It was with a heavy dose of predictability that the country waited to hear Oprah interview Lance Armstrong on Thursday night. We knew he was going to admit that he was doping. He prepared the world for this weeks ago, though there was speculation that he might reveal more. When asked by Oprah variations on the theme of whether he took banned substances, Armstrong answered with the one word that didn’t cycle through his vocabulary over the years: “Yes”.
The most entertaining part of the interview was when Armstrong told Oprah that he had looked up the word “cheat” in the dictionary and was pleased to see he didn’t fit the definition of “gaining an advantage on a rival or foe” since everyone was doping at the time.

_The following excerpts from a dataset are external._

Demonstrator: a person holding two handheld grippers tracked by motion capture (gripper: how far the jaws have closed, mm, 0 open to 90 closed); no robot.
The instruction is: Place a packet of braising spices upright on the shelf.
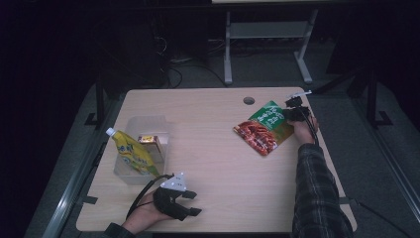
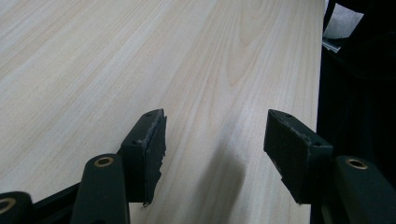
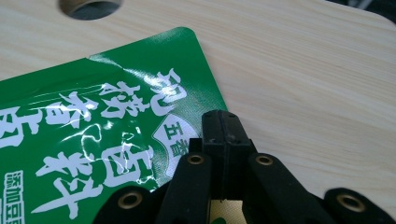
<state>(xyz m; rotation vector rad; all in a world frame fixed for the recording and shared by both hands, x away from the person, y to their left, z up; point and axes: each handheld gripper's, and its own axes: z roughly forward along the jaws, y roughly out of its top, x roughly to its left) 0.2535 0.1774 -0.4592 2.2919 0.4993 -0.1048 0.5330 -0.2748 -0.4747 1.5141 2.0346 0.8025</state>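
Pinched at its right edge by the right claw (image 3: 223,135), the green-and-red seasoning pouch (image 1: 264,128) lies far right on the counter (image 1: 218,163), long axis running toward the near left; the left claw (image 2: 215,156), wide and empty, is well apart.

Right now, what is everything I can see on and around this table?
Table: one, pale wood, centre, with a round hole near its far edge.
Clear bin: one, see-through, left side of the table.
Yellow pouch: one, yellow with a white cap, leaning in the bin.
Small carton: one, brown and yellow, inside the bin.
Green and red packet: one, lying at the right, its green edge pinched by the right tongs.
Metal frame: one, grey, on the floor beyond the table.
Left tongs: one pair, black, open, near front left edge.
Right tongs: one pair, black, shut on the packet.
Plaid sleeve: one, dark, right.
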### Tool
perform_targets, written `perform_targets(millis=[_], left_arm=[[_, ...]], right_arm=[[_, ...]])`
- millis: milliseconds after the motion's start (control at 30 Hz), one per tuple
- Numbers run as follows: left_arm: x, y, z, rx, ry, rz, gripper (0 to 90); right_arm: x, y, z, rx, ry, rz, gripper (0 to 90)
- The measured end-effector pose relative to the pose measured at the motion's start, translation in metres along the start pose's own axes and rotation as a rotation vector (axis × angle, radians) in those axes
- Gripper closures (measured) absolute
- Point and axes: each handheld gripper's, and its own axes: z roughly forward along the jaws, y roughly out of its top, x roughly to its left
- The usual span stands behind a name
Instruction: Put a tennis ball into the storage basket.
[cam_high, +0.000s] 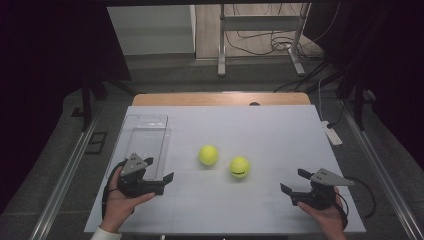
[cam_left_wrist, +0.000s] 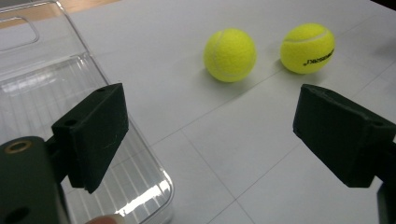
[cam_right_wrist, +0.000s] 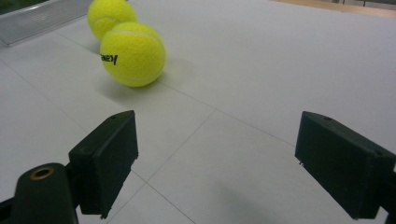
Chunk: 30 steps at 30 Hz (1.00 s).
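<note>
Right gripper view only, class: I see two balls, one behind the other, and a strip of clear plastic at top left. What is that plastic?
Observer: A clear bin, empty, on the left side of the table.
Operator: Do the two touch?
Observer: No. In the high view the left ball and right ball stand apart.
Operator: And the left tongs?
Observer: The left tongs are open, at the bin's near end.
</note>
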Motion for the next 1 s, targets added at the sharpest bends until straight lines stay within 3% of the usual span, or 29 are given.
perform_targets(millis=[600, 1000], left_arm=[[-0.008, 0.016, 0.015, 0.024, -0.037, 0.043, 11.7], [-0.010, 0.026, 0.024, 0.028, -0.056, 0.046, 11.6]], right_arm=[[0.003, 0.002, 0.005, 0.010, 0.001, -0.017, 13.7], [0.004, 0.001, 0.003, 0.015, -0.005, -0.027, 13.7]])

The interview was everything everyone said it would be: an admission of guilt and a marketing and PR coup for Oprah’s OWN network, which hasn’t gotten this much attention since never. Maybe in the second part of the interview Friday night, Armstrong will apologize directly to his fans, family, friends, sponsors and business associates. The word “sorry” was buried in the interview when he said: “I view this situation as one big lie that I repeated a lot of times. I’m sitting here today to acknowledge that and to say I’m sorry for that.” “I’m sorry for the that” is different than “I’m sorry.” These are words that defy the accused; they are curiously hard to utter when the spotlight shines on them. And they are words that have more mileage than any Tour de France.
Armstrong should have led the conversation with those two words.